An excerpt from Chapter 8 of Turn & Burn: The Scriptwriter’s Guide to Writing Better Screenplays Faster by CJ Walley

Turn and Burn cover

I’ve yet to hear of any screenwriter reaching some kind of pinnacle in their career where all their worries and fears drained from them. If you care a great deal about being talented, being appreciated, and being valuable now, you won’t stop caring about that later. Watch the documentary Seduced & Abandoned (2013) and note how Alec Baldwin struggles to get a movie funded, and how Francis Ford Coppola once became so upset he couldn’t get a new project off the ground he threw his Oscars out of a window.

This is the reality many don’t want to witness or accept. There is no mountain top in which to place a flag and call it a day. Becoming a finalist in a competition isn’t the end; just like getting a read request, selling a spec, getting a script produced, or getting critical acclaim isn’t the end. History is littered with creative after creative who’ve found huge audiences and huge fortunes only to feel the same (if not worse) than they did when they started because they’ve become distanced from the process, or it’s turned ugly for them. Many of those artists simply cannot understand why they feel so bad when, on paper, their life seems so good. We see it in other forms of the creative arts; the musician who gets a record deal but forgets their roots, the actor who sells out and loses respect from their fans, and the same principle absolutely exists within screenwriting too. Our relationship with the process always remains, regardless of our successes, so it’s essential we find peace with it and do not let it get caught up with our career aspirations.

Example: In the book Hollywood Animal, legendary writer Joe Eszterhas details his journey from senior editor for Rolling Stone magazine to Hollywood screenwriter. A sucker for research, Eszterhas would take his time to not only travel across America to study the subjects of his writing but also integrate into their worlds for an extended time. This methodology got results for him with F.I.S.T. (1978) starring Sylvester Stallone, which was a huge hit at the box office.

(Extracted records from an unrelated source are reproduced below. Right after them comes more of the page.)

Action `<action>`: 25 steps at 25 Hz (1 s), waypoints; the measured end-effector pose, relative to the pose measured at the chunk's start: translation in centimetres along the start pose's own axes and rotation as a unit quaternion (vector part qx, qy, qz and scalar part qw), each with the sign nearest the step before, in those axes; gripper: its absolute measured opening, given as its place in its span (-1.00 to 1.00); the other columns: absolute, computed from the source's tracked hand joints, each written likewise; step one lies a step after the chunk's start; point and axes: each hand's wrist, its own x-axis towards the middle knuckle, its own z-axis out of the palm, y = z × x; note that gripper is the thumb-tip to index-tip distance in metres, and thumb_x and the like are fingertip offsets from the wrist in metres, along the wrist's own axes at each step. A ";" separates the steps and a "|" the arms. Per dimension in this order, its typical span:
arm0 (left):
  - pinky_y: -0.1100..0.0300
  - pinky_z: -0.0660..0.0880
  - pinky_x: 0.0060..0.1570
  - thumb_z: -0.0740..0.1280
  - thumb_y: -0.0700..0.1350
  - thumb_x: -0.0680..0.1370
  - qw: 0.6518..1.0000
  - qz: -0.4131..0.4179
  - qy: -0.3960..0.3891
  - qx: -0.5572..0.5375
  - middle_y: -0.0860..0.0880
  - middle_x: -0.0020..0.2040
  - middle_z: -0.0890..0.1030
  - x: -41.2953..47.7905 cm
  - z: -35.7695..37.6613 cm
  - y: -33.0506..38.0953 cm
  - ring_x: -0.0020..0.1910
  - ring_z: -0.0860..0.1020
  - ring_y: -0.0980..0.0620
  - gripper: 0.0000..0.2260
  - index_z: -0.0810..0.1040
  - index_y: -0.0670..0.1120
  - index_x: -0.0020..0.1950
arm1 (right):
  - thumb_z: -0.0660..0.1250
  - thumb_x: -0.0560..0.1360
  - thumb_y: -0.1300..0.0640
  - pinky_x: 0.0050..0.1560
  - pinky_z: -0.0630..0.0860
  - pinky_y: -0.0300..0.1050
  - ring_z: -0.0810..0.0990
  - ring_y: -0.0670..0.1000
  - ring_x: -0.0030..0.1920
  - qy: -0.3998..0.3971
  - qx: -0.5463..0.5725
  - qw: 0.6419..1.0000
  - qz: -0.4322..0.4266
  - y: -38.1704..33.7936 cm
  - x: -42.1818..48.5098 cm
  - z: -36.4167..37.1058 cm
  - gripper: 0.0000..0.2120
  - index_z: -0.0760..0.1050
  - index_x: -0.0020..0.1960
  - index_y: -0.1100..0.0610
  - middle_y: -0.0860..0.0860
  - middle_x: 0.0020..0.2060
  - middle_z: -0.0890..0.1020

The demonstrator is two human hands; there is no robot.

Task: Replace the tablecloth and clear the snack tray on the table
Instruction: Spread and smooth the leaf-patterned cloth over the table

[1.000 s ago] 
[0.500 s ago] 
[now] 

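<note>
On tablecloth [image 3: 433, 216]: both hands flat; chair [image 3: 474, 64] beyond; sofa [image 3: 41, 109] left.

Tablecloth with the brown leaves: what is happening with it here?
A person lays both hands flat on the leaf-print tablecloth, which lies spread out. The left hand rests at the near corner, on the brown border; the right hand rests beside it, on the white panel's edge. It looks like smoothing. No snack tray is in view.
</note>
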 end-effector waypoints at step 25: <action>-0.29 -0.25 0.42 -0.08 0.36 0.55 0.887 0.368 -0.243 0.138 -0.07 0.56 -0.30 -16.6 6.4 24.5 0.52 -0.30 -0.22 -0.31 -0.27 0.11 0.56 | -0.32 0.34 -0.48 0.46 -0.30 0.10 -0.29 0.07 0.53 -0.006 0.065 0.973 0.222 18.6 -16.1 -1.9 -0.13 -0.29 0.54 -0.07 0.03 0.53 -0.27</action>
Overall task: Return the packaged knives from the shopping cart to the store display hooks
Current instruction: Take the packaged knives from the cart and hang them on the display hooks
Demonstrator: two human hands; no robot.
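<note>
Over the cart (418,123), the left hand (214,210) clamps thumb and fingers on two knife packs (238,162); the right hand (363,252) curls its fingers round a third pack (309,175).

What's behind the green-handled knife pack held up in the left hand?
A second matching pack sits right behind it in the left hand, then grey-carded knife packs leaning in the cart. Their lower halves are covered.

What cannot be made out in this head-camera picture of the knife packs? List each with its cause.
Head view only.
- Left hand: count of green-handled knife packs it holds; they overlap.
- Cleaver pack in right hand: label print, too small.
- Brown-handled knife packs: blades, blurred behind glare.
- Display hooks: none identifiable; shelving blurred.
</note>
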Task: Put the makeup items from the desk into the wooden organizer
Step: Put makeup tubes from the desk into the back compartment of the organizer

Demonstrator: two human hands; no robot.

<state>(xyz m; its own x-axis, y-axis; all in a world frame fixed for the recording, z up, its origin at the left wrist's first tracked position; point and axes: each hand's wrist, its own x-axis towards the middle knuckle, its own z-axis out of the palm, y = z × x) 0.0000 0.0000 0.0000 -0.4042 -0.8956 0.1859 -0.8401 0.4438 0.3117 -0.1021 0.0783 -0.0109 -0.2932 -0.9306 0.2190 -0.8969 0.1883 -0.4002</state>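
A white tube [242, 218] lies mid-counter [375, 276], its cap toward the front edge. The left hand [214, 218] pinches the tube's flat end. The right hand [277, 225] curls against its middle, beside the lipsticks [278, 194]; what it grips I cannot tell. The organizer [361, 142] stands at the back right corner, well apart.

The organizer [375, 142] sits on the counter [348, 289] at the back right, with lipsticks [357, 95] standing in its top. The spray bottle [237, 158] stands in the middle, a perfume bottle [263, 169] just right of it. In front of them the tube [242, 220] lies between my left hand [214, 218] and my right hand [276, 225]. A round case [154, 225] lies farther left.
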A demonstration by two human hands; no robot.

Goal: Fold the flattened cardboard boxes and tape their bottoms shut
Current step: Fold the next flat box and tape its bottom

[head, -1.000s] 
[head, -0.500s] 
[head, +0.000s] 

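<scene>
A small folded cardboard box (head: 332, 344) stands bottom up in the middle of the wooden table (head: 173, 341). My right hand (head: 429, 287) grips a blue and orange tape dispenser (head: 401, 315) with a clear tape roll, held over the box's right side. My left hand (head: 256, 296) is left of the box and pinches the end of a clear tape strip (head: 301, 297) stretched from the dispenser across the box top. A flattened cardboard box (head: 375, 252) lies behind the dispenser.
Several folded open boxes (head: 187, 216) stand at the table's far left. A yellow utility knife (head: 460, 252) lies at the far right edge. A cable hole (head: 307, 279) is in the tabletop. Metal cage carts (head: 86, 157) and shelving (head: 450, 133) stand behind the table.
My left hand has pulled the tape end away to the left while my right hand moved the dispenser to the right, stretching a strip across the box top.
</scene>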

When back home writing, however, this bullish man who seemed to fear no one or anything was privately dealing with an issue where he’d have to vomit every morning before writing, and he didn’t know why. This went on for three years until he received what he describes as the “best writing advice he ever got” from Sophie’s Choice (1982) producer Alan J. Pakula. After Eszterhas turned in a very poor draft of his latest script, Pakula told him to forget the research, stop looking for real-life people to base his characters on, and instead make everything up. Eszterhas did just that, had the most fun he’d ever had writing a screenplay, and immediately stopped throwing up in the mornings. What he’d been suffering from before was stress. Stress brought on by unreasonable pressure he’d put on himself to write something accurate over something artistic. His existing writing process hadn’t been healthy for him at all, while his new one let his inner artist shine. Joe Eszterhas would famously go on to sell his Basic Instinct script for $3m after a bidding war, and secure a front fee of $2m to write Showgirls based on the idea he quickly scribbled onto a napkin. These two movies alone would go on to earn a billion dollars.

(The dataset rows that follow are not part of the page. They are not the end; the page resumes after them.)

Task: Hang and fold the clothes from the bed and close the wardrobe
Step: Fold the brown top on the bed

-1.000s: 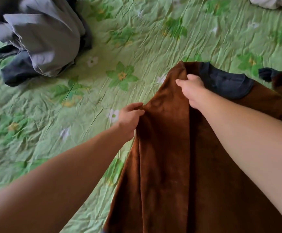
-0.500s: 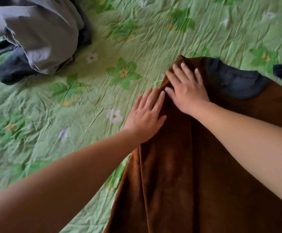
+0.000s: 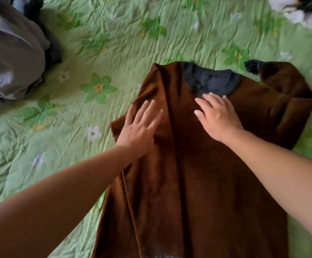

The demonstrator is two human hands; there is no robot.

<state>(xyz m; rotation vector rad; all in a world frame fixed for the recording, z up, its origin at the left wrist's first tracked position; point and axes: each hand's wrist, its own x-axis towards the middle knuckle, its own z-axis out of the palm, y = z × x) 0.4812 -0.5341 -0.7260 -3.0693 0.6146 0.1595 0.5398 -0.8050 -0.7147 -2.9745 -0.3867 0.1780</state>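
Observation:
A brown velvet top [image 3: 203, 183] with a dark grey neckline [image 3: 213, 82] lies flat on the green flowered bedsheet [image 3: 125, 45]. Its left side is folded inward over the body, and its right sleeve [image 3: 289, 84] with a dark cuff lies bent at the right. My left hand [image 3: 140, 127] rests flat, fingers spread, on the folded left edge. My right hand [image 3: 218, 116] lies flat just below the neckline. Neither hand grips the fabric.
A heap of grey and dark clothes [image 3: 11, 53] lies at the upper left of the bed. More pale clothing [image 3: 300, 13] sits at the top right corner. Green sheet shows between the heaps and the top.
Both hands let go of the pinched left edge, laid it down folded inward, then opened flat and slid down and apart over the fabric.

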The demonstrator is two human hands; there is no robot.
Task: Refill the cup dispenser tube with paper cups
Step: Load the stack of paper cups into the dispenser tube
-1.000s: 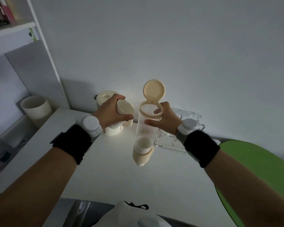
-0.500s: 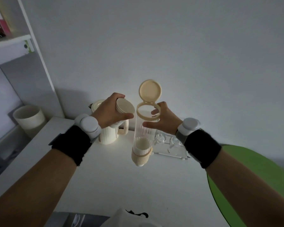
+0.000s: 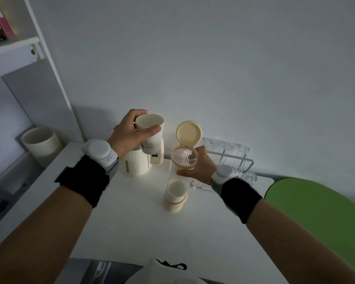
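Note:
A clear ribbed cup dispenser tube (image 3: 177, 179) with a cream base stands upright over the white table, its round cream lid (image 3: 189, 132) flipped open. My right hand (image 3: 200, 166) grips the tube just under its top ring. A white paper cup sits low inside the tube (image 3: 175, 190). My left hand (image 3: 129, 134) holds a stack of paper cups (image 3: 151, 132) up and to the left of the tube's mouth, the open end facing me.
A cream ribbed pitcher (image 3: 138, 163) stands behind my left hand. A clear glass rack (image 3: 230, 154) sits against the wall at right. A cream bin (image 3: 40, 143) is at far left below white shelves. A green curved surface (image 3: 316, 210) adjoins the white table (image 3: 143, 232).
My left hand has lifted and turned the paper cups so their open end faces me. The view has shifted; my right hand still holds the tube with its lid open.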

Careers aren’t just built on talent, though; they’re built on luck and personality too, which can sometimes make them a poor barometer of artistry. Some artists can make the mistake of attributing a lack of success as being down to a lack of talent, while other artists can feel imposters despite success. Both issues are rooted in them allowing the writing process to go from something they love to something they loathe.

In some ways, all the stress and anxiety we can feel when writing is the curse of having a vibrant imagination that paints an intense image of what lies ahead for us. We have to remind ourselves that, while we have the ability to picture success vividly, it’s unreasonable to expect reality to meet our expectations, even if we hold up our end of the deal. We have to learn to enjoy writing now and quit stressing about the future. This isn’t just so we can tackle working in film; there’s a huge break in industry standing between us and the production world that targets new writers from day one. Some of it’s good, a lot of it’s bad, and it trades off the constant churn of amateur writers trying to monetise their hobby.

If you have a script you want to sell, there’s a crowd of hungry hucksters fighting to dig into your pockets while planting enough self-doubt in your mind to make sure you keep coming back for guidance, reassurance, and what looks like opportunity. It’s a marketplace that regularly impoverishes and destroys screenwriters who fall foul of its tactics and lose track of what matters.

We have to remind ourselves of our values regularly; why did we get into writing in the first place? Was it to de-stress? Did it start as a career aspiration, or did it gradually morph into one? The second that trying to sell a script (or get an assignment) takes over our wellbeing, we have to stop and take a step back because it can stir up a mania that abuses our work and hampers our progress.